As he finished speaking, a helicopter emerged from over the tree line behind the crowd and hovered over the reporter's position. A ladder dropped down from the helicopter and the reporter's cameraman pulled Senator Holdsten and General Haenkos to their feet. With a little encouragement, they walked over to and ascended the ladder up to the helicopter's chassis. The cameraman followed them up. Then Viprus came over to X'lish and Nibet.

"Get up you two. We're going." He spoke without a hint of emotion in his voice.

"Viprus, what are you doing? Why are you helping the enemy? These people want to tear down the entire Order, how can you just go along with them?" Nibet began pleading with Viprus.

"You can't honestly tell me that, after everything you just heard, you think that the Order still deserves to exist." Nibet was silent. She didn't know if she could honestly answer the question. "In any case, you don't have a choice. Get up and get on the helicopter." X'lish and Nibet did as they were told, and they too ascended the ladder with Viprus right behind them.
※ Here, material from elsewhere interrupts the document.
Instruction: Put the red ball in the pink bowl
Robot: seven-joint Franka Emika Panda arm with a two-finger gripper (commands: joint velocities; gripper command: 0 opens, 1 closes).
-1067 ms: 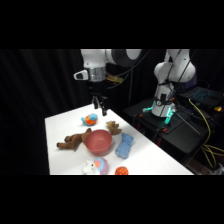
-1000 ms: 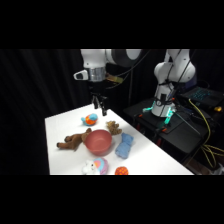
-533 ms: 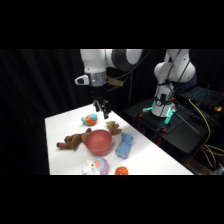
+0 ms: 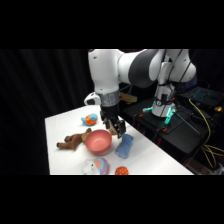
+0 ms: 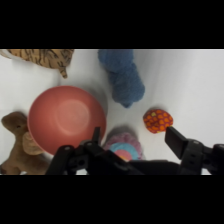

"I'm not letting you get away, traitor!" Jeleset shouted. She pulled a small knife from the heel of her shoe and rushed the soldier and the reporter. The soldier moved to intercept her, but the reporter held her back. As Jeleset reached the pair, he knocked the knife to the side, swept her off her feet, and kicked her in the head. Several squadrons of armed soldiers emerged from the base, noticed the helicopter, and began running at them.
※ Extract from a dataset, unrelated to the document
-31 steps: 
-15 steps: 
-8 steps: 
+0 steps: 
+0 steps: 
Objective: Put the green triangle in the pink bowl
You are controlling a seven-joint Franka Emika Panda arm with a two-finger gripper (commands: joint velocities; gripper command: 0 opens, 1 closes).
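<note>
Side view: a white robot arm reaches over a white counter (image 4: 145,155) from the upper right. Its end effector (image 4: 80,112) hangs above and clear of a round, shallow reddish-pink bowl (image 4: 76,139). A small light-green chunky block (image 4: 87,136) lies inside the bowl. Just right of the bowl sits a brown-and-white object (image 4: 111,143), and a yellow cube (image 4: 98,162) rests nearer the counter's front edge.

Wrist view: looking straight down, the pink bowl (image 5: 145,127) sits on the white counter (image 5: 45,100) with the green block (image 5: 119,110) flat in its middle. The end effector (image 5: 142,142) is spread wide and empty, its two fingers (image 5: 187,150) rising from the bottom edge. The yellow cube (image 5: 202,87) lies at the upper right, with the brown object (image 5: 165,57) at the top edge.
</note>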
"We need to go." He turned to the soldier. "Get on the helicopter."

"But Faldr, we can still get them on board!" She protested.
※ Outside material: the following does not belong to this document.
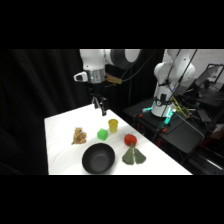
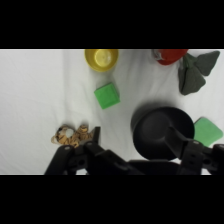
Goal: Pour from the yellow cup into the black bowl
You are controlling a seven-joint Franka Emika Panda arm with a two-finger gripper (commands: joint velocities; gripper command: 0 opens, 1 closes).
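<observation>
The yellow cup stands upright on the white table, apart from everything else. The wide black bowl sits near the table's front edge. Between the cup and the bowl lies a green cube. My gripper hangs in the air above the table's far side, up and to the left of the cup. It is open and holds nothing. In the wrist view its right finger shows in front of the bowl.
A brown stuffed toy lies left of the cube. A red object and a dark green fan-shaped object sit right of the bowl. Another green block shows beside the bowl. A second robot stands beyond the table.
</observation>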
"Get on the helicopter. That's an order, Satranik." Faldr snapped at her. Lieutenant Satranik Haenkos nodded begrudgingly and ascended the ladder. Faldr turned to the two conscious members of the vanguard as they began to approach him.

"I'm choosing to leave you two behind. This is not a blessing, nor is it kindness or pity. If it was any of those things, you'd be on that helicopter right now. Instead, I want you to take a message back to your boss. Tell him he can't hide anymore. Tell him that if he doesn't surrender soon, I'm going to make his death slow, and very painful." With those words, Faldr grabbed hold of the rungs of the ladder and began climbing. As he climbed, the helicopter rose and disappeared back across the tree line.

Izagail slung Jeleset's unconscious body over his shoulder, and he and Selthash ran into the woods toward their secondary evac location. Izagail was fuming as they reached the clearing to await pickup.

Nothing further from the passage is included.